Some scientists have estimated that a galactic civilization could colonize the entire Milky Way in a minuscule fraction of the universe's lifetime. The fact that there is no evidence of this constitutes the famous Fermi paradox: Where is everybody?
My colleague Stuart Bartlett and I contend that the Fermi paradox appears as a "paradox" due to an implicit assumption that the trajectory of "progress" can be extrapolated from the past. This key assumption may be unfounded, however.

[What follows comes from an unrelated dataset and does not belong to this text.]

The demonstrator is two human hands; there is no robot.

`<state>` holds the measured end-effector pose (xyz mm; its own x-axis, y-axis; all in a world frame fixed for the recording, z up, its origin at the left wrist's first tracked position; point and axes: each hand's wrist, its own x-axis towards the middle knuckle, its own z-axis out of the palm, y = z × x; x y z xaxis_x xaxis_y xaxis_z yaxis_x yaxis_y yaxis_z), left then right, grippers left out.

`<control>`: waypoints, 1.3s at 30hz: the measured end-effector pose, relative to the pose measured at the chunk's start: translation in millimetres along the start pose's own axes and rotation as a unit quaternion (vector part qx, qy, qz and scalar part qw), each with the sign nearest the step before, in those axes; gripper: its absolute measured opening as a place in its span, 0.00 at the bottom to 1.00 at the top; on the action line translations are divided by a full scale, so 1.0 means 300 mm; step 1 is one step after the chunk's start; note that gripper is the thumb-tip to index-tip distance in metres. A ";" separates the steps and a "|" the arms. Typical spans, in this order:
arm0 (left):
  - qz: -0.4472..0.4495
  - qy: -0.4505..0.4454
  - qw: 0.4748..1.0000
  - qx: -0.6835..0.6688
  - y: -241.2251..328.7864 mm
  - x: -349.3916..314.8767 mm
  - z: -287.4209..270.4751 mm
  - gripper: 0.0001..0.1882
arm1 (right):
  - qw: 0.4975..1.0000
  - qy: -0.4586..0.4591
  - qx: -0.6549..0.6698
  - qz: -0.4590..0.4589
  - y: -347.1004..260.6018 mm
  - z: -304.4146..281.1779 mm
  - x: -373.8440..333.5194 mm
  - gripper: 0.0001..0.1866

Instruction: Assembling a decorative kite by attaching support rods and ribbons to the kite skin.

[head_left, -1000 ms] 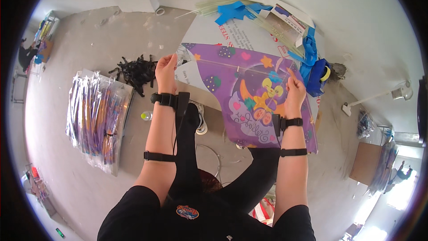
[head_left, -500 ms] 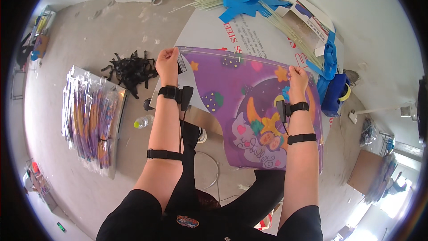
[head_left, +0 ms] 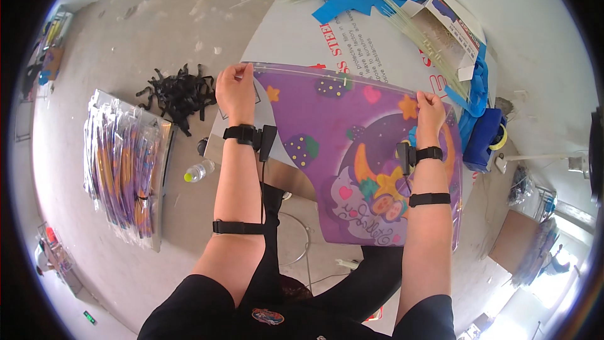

In a thought-provoking paper, Stuart and I explore the hypothesis that planetary civilizations may inevitably face a self-induced catastrophe that we call "asymptotic burnout" caused by their underlying social dynamics that drive the superlinear scaling of key metrics, including total energy consumption. Civilizations that develop the capability to understand their own trajectory will have a window of time to affect a fundamental change to prioritize long-term homeostasis over unyielding growth, avoiding burnout via a consciously induced trajectory change that we call "homeostatic awakening." We propose that the longstanding Fermi paradox may be explained by the inevitability of civilizations to either collapse from burnout or redirect themselves to prioritizing homeostasis, a state where cosmic expansion is no longer a goal, making them difficult to detect remotely.
Life's evolutionary trajectory features many major transitions in units of selection, information processing, and energy transduction. There’s no reason to believe that life on Earth is done with major transitions—in fact, we are likely in the midst of one right now. Civilization as we know it may not be the "pinnacle" of biological organization, and we ought to consider the idea that one can't just expect planetary civilizations to spread across the galaxy in a colonialistic manner simply because that's what our ancestors did on Earth.